- [THE PROBLEM]
Only the lines that include "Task" should be copied from the data below.

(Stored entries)
◇ ◇ ◇ ◇ ◇
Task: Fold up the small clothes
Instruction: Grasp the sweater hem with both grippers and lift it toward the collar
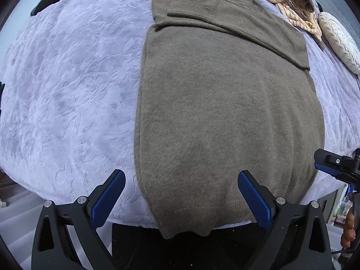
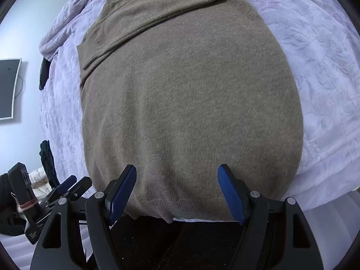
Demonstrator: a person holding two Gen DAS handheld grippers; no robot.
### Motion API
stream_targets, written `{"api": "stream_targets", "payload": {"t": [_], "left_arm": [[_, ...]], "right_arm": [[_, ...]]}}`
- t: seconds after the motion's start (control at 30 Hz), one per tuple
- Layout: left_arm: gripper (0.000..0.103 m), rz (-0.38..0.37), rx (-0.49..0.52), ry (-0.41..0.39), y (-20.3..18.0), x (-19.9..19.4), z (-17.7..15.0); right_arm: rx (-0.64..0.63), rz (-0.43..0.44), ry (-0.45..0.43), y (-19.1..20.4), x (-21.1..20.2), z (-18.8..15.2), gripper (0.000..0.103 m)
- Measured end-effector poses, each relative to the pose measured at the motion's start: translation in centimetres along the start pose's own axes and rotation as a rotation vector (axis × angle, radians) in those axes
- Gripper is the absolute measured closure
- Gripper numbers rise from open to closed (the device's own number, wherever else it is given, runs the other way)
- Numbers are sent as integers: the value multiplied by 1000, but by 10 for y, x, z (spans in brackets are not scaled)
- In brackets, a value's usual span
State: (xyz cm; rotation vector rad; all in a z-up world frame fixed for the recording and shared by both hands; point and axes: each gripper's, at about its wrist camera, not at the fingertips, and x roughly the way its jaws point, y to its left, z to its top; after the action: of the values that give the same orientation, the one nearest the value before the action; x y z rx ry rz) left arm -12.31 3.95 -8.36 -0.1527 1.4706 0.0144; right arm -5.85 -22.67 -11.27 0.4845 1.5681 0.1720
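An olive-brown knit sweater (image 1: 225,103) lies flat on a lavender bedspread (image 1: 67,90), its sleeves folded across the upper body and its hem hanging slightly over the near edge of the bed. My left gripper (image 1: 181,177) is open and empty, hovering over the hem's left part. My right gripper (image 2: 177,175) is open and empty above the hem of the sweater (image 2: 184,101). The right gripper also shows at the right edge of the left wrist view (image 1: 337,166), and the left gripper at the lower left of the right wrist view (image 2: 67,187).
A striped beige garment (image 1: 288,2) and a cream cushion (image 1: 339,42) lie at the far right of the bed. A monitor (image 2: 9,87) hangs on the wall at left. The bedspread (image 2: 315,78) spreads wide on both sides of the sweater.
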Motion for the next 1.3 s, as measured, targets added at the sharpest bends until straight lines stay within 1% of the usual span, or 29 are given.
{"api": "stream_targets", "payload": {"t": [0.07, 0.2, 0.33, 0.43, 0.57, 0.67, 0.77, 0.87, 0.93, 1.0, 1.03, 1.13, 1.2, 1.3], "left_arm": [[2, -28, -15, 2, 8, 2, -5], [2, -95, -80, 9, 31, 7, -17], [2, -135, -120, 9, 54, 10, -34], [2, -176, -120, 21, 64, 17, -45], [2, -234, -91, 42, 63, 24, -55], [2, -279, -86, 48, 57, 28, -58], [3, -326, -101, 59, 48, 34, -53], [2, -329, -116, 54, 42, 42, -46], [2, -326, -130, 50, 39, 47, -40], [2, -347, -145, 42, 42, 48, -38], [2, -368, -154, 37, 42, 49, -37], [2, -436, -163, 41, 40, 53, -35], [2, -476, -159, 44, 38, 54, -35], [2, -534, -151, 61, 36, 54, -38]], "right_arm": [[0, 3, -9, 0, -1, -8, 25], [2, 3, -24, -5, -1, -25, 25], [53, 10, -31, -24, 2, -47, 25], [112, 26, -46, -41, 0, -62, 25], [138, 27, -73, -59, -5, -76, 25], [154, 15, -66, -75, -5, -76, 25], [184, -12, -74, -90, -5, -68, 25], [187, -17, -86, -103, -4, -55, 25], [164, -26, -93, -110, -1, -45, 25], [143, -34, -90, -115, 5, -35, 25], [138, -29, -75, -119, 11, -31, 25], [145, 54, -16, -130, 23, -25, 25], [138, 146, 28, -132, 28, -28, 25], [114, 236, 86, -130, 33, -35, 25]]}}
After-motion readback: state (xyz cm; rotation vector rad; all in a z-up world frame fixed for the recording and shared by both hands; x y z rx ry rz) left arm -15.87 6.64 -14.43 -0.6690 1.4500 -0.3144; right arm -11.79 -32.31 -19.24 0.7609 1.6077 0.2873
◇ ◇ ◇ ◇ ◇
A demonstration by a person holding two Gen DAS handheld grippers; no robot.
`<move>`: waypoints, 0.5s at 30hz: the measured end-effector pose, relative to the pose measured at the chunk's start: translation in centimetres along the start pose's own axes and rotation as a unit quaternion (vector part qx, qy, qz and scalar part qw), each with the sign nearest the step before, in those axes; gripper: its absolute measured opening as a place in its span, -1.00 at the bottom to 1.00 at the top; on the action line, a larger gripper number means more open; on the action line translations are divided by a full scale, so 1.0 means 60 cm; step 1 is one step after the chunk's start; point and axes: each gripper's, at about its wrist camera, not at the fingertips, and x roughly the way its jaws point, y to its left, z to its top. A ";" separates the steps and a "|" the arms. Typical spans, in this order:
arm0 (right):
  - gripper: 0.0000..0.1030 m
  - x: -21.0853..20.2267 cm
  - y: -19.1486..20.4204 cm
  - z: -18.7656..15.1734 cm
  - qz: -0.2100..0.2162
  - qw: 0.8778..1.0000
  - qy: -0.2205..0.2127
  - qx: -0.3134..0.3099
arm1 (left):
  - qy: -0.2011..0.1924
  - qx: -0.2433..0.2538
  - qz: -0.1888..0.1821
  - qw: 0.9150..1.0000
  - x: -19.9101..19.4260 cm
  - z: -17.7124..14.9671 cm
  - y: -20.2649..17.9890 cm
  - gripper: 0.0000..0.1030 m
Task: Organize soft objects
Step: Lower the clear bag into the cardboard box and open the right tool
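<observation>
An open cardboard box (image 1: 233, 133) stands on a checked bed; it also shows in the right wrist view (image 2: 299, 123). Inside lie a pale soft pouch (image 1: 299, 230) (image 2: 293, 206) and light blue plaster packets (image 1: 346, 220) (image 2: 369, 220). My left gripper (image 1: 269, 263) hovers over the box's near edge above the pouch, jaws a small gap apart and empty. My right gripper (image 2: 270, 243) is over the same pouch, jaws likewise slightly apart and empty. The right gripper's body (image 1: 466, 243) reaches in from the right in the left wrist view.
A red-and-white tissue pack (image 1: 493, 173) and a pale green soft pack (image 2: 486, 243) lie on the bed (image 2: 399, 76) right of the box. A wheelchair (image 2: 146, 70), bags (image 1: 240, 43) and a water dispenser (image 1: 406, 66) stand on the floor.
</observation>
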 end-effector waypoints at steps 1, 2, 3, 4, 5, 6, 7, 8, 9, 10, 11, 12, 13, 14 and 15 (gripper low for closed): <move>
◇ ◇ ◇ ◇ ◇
- [SOLUTION]
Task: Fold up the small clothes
Task: Organize soft objects

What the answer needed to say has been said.